Across the records below, how many lines include the word "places"? State only the number.

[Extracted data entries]
Content starts

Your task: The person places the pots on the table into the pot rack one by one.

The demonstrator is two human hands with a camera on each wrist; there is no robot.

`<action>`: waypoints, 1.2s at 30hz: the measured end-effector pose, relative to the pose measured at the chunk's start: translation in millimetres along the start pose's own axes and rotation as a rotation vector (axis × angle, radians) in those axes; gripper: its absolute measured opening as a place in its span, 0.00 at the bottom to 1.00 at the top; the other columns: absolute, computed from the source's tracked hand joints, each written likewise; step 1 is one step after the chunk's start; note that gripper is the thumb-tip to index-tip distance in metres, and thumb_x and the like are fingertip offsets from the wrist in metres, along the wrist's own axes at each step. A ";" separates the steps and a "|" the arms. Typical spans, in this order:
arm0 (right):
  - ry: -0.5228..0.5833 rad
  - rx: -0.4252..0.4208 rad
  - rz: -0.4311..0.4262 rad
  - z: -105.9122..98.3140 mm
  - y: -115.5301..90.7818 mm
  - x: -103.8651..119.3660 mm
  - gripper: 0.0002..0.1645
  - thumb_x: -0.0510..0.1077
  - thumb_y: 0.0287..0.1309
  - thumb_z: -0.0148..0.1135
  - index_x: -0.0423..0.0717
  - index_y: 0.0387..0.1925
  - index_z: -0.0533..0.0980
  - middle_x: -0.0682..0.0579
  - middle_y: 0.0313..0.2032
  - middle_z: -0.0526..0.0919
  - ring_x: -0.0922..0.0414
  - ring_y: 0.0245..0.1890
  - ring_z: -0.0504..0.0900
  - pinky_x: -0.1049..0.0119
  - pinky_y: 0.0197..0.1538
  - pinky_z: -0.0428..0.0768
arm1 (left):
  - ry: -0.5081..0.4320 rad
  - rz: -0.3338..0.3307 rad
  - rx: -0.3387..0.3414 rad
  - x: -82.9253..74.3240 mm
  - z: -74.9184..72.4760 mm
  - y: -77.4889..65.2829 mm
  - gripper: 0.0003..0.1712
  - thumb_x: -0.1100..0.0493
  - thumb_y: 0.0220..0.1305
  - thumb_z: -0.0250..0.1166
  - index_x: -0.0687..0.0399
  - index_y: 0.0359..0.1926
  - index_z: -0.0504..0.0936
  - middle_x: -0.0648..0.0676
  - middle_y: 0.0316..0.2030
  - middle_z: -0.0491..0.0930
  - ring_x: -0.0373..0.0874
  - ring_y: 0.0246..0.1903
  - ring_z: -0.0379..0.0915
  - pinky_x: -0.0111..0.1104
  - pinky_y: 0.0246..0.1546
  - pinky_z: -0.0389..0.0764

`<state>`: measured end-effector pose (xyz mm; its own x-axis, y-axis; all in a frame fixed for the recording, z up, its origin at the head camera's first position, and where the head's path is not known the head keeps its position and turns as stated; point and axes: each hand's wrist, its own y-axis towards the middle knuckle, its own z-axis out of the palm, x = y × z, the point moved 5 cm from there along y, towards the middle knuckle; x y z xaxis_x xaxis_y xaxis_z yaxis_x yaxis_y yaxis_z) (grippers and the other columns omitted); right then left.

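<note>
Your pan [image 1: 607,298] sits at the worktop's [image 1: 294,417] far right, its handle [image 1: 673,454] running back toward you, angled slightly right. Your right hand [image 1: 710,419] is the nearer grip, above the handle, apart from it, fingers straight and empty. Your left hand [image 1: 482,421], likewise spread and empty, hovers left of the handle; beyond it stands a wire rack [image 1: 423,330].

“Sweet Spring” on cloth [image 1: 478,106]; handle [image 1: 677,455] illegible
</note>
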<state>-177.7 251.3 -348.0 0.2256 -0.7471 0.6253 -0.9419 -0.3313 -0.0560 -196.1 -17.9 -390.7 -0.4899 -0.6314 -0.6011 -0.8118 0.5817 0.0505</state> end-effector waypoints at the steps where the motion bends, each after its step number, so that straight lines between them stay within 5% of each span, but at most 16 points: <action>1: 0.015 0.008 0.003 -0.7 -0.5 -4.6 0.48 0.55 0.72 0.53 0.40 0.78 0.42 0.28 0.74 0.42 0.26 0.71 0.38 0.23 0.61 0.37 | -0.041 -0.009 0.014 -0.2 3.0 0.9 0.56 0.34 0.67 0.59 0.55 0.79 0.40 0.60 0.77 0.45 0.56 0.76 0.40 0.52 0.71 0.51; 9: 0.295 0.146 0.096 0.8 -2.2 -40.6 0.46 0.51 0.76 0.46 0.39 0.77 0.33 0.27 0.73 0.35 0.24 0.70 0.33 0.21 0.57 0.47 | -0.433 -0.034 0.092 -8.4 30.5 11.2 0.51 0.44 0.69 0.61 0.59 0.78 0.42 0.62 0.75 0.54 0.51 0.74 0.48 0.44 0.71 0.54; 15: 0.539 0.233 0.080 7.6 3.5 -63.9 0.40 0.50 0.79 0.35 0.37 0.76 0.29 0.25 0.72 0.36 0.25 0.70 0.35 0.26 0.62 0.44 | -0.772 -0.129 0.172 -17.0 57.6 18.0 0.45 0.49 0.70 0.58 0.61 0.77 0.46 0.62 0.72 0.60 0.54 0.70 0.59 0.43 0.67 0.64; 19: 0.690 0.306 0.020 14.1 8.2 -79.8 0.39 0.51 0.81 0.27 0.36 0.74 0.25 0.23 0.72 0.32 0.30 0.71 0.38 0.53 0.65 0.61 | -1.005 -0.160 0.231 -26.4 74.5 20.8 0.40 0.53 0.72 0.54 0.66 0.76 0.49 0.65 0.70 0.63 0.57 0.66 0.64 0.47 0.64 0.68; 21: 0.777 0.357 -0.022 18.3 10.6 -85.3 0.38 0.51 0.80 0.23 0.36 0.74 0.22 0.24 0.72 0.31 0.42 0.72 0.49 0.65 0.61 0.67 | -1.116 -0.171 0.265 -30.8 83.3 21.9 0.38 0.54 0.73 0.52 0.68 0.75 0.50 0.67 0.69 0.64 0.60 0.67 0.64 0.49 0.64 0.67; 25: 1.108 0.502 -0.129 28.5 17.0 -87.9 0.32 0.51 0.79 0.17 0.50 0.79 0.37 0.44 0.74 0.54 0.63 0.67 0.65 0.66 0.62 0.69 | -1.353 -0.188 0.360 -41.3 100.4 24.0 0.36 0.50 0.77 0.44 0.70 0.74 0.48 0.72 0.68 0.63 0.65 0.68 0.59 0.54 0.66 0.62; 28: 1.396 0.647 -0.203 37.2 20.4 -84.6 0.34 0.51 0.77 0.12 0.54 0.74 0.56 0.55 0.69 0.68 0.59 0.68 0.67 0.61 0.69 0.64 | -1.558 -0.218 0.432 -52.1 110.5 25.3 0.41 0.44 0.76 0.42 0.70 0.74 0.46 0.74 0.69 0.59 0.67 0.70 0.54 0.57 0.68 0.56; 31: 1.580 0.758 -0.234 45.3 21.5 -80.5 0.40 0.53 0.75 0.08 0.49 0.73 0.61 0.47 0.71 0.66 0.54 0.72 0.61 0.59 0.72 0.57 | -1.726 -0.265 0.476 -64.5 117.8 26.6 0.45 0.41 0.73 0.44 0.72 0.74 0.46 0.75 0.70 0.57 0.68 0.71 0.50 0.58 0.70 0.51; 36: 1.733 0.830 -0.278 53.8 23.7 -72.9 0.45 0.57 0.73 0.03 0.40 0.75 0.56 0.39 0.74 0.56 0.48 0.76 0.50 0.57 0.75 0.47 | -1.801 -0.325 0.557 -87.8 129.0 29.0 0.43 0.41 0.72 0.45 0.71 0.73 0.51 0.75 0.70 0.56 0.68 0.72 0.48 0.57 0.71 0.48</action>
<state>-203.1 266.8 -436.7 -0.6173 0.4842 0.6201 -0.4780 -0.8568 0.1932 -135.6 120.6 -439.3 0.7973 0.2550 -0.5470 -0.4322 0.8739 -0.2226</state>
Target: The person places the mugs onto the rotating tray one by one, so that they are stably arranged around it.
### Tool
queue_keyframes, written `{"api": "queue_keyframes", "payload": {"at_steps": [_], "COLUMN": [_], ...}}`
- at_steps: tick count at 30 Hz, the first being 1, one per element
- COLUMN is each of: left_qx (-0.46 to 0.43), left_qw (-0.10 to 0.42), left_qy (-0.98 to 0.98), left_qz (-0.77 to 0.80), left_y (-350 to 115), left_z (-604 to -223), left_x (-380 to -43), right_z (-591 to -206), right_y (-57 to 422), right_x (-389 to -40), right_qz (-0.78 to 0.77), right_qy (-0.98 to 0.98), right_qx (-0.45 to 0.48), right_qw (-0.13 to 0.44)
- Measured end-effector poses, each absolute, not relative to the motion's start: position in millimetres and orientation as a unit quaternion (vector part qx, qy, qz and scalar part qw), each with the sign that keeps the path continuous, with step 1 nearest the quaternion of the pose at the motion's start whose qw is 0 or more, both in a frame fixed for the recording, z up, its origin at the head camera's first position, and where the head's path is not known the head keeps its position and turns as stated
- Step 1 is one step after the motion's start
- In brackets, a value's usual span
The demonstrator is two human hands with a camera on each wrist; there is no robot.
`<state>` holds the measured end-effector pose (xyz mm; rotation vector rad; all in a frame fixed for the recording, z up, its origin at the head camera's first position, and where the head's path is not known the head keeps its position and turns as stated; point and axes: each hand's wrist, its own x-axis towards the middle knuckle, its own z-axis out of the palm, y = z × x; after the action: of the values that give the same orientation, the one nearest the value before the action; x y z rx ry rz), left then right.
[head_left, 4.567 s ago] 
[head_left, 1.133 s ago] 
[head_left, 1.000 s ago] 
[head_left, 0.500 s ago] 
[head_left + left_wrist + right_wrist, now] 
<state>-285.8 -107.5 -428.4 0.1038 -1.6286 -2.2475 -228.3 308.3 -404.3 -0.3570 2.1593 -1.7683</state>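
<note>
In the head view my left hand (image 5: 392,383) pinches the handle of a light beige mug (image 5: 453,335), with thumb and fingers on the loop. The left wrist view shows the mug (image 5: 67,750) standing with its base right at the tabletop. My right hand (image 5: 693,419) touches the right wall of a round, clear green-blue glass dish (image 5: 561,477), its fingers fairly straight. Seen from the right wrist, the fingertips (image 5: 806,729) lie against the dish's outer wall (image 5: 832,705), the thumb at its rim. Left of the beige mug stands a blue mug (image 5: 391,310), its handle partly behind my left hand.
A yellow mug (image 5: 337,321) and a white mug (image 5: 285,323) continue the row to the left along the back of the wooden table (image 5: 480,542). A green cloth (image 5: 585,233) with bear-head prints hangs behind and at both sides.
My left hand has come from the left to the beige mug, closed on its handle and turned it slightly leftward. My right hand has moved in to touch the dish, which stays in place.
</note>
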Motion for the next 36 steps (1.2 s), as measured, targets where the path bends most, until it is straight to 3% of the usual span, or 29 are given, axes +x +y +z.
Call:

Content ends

- SOLUTION:
2